There is also substantial heterogeneity in risk of diabetes complications according to age at diabetes onset [10,11,12,13]. Earlier onset of diabetes is associated with a more severe presentation and confers a higher life-long risk of clinical outcomes compared with later-onset diabetes [10,11,12,13]. The age at diabetes onset is critical to evaluating risk of long-term outcomes such as dementia.
In this study, we used data from a large population-based cohort to characterise the association of prediabetes with dementia risk and examine the extent to which this association is explained by the intervening development of clinical diabetes. We also characterised the association between dementia risk and incident diabetes according to age at diabetes onset.
Methods
Study population
The Atherosclerosis Study populationRisk in Communities (ARIC) study is a prospective cohort that originally recruited 15,792 participants aged 45–64 years in 1987–1989 from four US counties: Forsyth County, North Carolina; Jackson, Mississippi; suburbs of Minneapolis, Minnesota; and Washington County, Maryland. Baseline for our analysis was visit 2 (1990–1992), the first visit where HbA1c and cognitive function were measured in the ARIC study. Among 14,348 participants who attended visit 2, we excluded participants according to the following criteria: missing HbA1c measurements (n=279); missing covariates (n=589); prevalent dementia (n=7); died before age 50 years (n=7); or diabetes at baseline based on self-reported physician diagnosis, diabetes medication use or HbA1c≥47 mmol/mol (6.5%) (n=1810). There were 11,656 adults included in our final analytical sample.

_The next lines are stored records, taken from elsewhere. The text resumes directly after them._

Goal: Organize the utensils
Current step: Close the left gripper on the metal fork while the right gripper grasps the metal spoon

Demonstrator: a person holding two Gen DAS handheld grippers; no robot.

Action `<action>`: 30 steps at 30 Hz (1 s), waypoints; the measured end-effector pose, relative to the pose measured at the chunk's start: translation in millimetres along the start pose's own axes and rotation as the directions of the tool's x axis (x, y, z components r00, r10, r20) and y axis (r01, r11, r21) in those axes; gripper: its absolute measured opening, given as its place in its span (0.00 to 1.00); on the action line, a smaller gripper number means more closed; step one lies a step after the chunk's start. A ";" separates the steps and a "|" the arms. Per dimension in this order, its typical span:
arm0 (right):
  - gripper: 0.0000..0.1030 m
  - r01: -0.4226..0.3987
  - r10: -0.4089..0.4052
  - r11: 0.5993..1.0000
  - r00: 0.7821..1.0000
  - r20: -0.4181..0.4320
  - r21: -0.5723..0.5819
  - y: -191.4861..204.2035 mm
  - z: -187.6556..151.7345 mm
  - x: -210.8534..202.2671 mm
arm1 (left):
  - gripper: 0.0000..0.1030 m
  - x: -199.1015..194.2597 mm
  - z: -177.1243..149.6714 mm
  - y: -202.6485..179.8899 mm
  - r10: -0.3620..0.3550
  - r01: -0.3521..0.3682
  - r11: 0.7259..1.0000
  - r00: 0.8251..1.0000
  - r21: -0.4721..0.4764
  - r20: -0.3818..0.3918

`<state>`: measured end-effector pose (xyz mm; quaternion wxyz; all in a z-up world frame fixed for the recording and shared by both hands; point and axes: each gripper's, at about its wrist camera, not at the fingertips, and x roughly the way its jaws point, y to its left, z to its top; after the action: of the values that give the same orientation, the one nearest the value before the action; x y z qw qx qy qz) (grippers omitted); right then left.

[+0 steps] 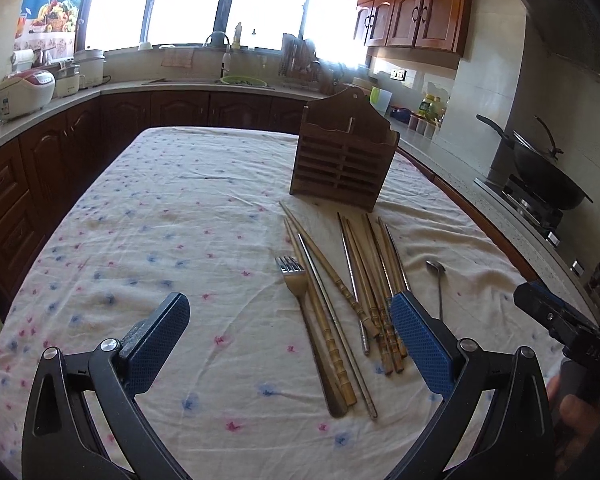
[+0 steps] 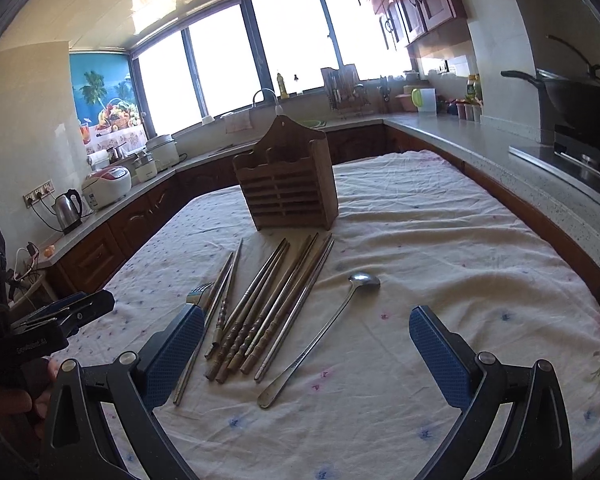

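Note:
A brown wooden utensil holder (image 1: 342, 156) (image 2: 286, 184) stands upright on the table, its slots empty as far as I can see. In front of it lie several wooden and metal chopsticks (image 1: 374, 280) (image 2: 268, 304), a metal fork (image 1: 296, 284) (image 2: 198, 294) and a long metal spoon (image 1: 438, 276) (image 2: 324, 328). My left gripper (image 1: 290, 316) is open and empty, hovering above the fork and chopsticks. My right gripper (image 2: 306, 328) is open and empty, above the spoon and chopsticks. Each gripper shows at the edge of the other's view.
The table carries a white flowered cloth (image 1: 160, 220) (image 2: 440, 240). Counters surround it: a rice cooker (image 1: 26, 92) and kettle (image 2: 68, 210) on the left, a sink (image 1: 244, 80) at the back, a wok on a stove (image 1: 540, 168) on the right.

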<state>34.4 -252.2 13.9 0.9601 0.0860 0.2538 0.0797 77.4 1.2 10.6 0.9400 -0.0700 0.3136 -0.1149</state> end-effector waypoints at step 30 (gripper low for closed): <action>0.05 -0.095 0.251 0.902 0.909 -0.334 0.420 -74.5 17.6 138.9 | 0.09 142.9 29.9 36.2 -0.329 0.231 0.933 0.856 -0.276 -0.398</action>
<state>170.7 -299.5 -52.1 0.8441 0.2832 0.4368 0.1284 212.8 0.7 -55.0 0.8048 -0.1903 0.5136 -0.2289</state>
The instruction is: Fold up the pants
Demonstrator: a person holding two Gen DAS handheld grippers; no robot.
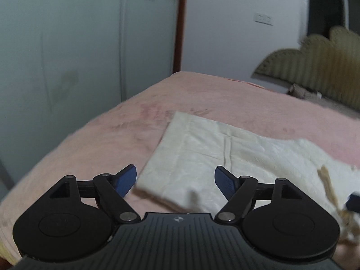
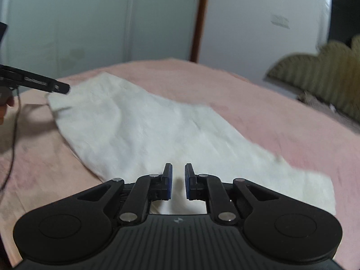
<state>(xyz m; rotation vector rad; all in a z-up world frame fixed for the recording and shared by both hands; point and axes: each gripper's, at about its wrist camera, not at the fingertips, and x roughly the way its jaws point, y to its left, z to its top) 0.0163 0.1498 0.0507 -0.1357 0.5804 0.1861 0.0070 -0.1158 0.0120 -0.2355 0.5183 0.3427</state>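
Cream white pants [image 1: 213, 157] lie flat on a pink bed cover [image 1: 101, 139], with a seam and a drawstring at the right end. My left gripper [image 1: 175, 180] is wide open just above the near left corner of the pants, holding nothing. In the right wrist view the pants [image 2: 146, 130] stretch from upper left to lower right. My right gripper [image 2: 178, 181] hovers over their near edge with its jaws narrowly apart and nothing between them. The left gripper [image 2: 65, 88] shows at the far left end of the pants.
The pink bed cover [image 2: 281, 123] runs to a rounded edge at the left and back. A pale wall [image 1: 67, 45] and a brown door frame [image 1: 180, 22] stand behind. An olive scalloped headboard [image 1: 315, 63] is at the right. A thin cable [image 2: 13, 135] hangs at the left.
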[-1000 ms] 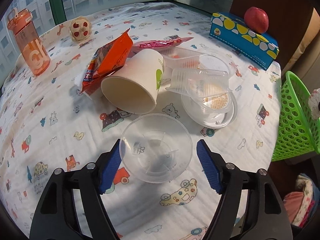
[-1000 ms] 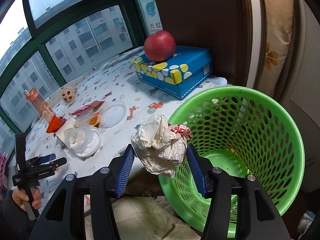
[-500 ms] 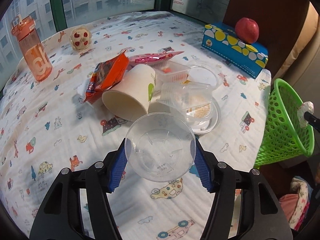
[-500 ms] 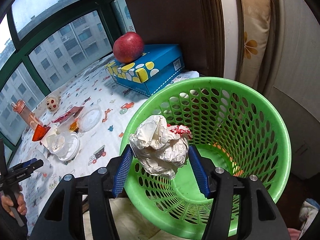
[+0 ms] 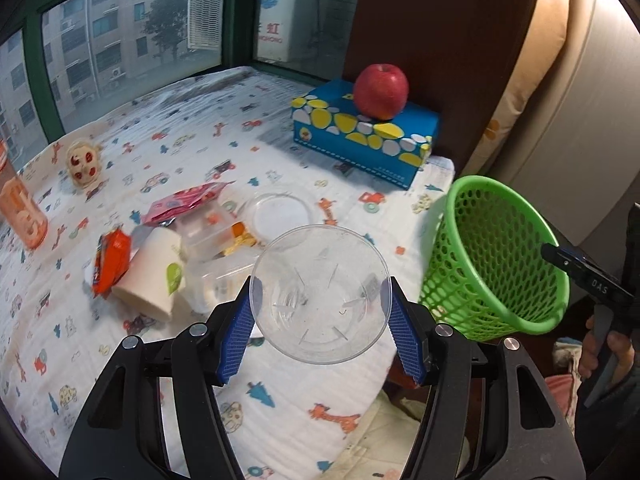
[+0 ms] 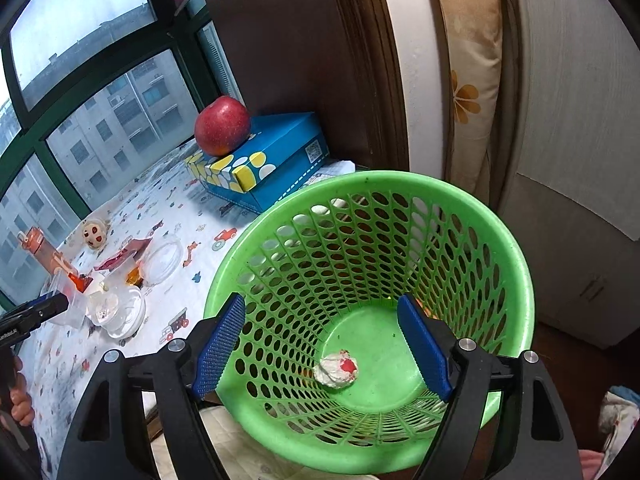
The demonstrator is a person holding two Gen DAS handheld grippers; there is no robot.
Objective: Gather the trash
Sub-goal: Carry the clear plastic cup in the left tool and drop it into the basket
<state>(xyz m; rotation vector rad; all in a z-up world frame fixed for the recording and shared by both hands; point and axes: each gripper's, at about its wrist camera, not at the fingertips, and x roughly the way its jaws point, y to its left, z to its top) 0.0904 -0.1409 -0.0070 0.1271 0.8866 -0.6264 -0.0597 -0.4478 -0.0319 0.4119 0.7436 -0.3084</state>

Baseline prediabetes and incident diabetes definitions
In our primary analysis, we defined prediabetes based on HbA1c criteria (39–46 mmol/mol [5.7–6.4%]) [14]. Participants without prediabetes (HbA1c<39 mmol/mol [5.7%]) served as the reference group. We also conducted secondary analyses of the association of prediabetes with dementia based on three additional definitions of prediabetes: fasting glucose (FG) 5.55–6.94 mmol/l; elevated HbA1c (39–46 mmol/mol [5.7–6.4%]) or elevated FG (5.55–6.94 mmol/l); and elevated HbA1c (39–46 mmol/mol [5.7–6.4%]) and elevated FG (5.55–6.94 mmol/l) [14].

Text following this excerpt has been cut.